A LT nos apresenta alguns tipos de coerência que elencaremos a seguir:

a) Coerência semântica, que se refere à relação entre significados dos elementos em sequência em um texto (local) ou entre os elementos do texto como um todo. [...]

b) Coerência sintática, que se refere aos meios sintáticos para expressar a coerência semântica como, por exemplo, os conectivos, o uso de pronomes, de sintagmas nominais definidos ou indefinidos, etc. [...] A coerência sintática nada mais é do que um aspecto da coesão que pode auxiliar no estabelecimento da coerência.

c) Coerência estilística, pela qual um usuário deveria usar em seu texto elementos linguísticos (léxico, tipos de estruturas, frases, etc.) pertencentes ou constitutivos do mesmo estilo ou registro linguístico. [...]

d) Coerência pragmática, que tem a ver com o texto visto como uma sequência de atos de fala. Estes são relacionados de modo que, para a sequência de atos ser percebida como apropriada, os atos de fala que a constituem devem satisfazer as mesmas condições presentes em uma dada situação comunicativa. (VAN DIJK e KINTSCH,1983 apud KOCH,2008, p.42-46)

Nessa separação apenas destacamos que os diferentes aspectos da coerência agem em conjunto para que ocorra a interpretabilidade de um texto. Mais uma vez, ressaltamos que é na interação que a mesma ocorre. Sendo assim, é necessário que o produtor de um texto coerente esteja ciente de seu interlocutor. Dessa interação, há mais alguns fatores que contribuem para a construção de sentidos como: o uso de determinados elementos linguísticos, o conhecimento de mundo e o conhecimento compartilhado, as inferências, os fatores de contextualização que determinam a situação comunicativa de um texto. Podemos destacar ainda, a situcionalidade, que considera tanto o contexto imediato de interação, quanto seu contexto sociopolítico-cultural. A informatividade, a focalização, a

intertextualidade explícita ou implícita, a intencionalidade e a aceitabilidade, a consistência e

a relevância. Todos esses elementos em conjunto, ocorrendo em maior ou menor grau, numa dada situação de comunicação, são capazes de contribuir para que o leitor construa a coerência, por meio do que o texto nos permitir. (KOCH, 2008)

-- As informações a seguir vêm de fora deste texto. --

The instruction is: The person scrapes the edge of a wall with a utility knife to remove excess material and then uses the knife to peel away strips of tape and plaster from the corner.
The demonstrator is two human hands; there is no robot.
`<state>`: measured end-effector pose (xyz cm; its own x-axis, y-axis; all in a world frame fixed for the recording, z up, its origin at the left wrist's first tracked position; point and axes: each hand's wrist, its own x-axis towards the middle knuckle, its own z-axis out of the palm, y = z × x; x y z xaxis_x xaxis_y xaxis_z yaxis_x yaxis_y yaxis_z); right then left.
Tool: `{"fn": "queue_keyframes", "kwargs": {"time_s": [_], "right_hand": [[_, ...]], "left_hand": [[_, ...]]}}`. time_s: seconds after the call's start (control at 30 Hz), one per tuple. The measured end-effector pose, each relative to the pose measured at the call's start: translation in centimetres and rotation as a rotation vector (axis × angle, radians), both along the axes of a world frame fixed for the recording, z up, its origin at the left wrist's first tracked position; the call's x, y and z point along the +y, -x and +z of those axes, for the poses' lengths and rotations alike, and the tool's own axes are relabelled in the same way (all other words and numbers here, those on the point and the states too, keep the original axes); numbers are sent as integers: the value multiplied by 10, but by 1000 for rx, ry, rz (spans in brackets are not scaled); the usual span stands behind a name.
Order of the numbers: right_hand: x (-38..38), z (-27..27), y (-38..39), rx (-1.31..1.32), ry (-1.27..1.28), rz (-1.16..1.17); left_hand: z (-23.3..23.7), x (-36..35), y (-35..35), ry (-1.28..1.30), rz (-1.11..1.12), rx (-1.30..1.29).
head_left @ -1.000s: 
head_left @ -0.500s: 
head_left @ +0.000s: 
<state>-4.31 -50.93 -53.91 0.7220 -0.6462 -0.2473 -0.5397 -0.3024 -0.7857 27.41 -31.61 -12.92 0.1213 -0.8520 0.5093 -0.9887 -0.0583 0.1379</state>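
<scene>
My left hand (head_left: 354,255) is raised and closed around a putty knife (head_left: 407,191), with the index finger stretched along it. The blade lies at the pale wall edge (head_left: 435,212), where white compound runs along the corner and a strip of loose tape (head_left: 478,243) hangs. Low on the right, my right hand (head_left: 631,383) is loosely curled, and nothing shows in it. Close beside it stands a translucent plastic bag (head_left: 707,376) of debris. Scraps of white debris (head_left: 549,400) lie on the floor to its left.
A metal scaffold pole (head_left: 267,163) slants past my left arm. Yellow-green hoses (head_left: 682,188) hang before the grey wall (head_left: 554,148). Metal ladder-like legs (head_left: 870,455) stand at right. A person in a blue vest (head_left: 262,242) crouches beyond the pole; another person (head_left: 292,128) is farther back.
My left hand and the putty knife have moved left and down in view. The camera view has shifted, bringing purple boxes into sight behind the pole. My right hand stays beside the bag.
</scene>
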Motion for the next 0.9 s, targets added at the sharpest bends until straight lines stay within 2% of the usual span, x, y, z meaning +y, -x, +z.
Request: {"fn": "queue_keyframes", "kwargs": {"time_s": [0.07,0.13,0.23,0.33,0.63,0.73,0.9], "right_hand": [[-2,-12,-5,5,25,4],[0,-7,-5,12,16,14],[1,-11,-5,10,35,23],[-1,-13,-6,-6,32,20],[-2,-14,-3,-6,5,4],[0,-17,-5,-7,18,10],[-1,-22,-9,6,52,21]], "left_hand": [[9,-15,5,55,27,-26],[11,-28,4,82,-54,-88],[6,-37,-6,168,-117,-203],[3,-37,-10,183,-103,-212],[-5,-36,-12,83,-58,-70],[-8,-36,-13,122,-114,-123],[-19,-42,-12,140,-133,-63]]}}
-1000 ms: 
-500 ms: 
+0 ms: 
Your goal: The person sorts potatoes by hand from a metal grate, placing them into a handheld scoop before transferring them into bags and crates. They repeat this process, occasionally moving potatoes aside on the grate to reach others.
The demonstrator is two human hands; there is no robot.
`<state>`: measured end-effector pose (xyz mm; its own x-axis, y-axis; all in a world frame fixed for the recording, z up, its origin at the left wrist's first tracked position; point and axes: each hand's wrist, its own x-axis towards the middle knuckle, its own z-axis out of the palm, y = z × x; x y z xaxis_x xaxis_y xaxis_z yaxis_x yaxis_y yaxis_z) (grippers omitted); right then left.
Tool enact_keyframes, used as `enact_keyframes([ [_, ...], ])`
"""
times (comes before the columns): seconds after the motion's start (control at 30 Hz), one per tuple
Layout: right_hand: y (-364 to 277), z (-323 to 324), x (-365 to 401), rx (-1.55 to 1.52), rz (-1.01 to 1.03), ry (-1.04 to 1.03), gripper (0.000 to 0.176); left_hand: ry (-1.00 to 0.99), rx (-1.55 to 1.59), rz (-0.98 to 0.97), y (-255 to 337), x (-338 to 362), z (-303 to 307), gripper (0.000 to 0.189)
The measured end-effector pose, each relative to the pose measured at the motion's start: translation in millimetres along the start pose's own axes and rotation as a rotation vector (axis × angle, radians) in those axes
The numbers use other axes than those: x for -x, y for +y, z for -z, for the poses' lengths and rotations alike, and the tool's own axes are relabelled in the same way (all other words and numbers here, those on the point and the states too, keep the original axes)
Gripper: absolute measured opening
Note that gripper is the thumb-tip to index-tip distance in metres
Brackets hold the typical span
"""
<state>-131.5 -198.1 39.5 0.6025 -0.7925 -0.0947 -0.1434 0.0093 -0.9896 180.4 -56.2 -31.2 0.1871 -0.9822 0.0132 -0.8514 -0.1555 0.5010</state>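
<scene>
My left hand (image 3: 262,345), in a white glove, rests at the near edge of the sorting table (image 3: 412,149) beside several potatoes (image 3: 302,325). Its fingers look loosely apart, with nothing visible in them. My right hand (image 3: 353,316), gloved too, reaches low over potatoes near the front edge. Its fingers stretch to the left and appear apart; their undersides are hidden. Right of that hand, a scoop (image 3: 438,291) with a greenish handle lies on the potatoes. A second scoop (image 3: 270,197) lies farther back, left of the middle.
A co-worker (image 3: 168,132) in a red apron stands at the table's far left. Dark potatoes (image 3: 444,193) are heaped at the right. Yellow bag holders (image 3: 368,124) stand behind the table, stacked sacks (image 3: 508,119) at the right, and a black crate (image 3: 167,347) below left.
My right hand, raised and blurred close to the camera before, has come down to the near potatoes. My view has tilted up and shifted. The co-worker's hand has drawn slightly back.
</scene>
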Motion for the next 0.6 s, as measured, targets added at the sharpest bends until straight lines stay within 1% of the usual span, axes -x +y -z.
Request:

Os conhecimentos da LT que elencamos não são produtores de programas de ensino, mas podem, por meio da teoria, modificar o modo como encaramos o desafio de escrita na sala de aula. Essa escrita, que é o funcionamento vivo da língua, norteará um trabalho dinâmico no qual professor e aluno tornam-se coautores da aprendizagem. Destacamos a escrita nesse processo, visto que é o foco do presente trabalho, porém não podemos deixar de ressaltar que a LT aborda tanto os textos escritos quanto os falados. Ou seja, preocupa-se tanto com o desenvolvimento da escrita, quanto da oralidade.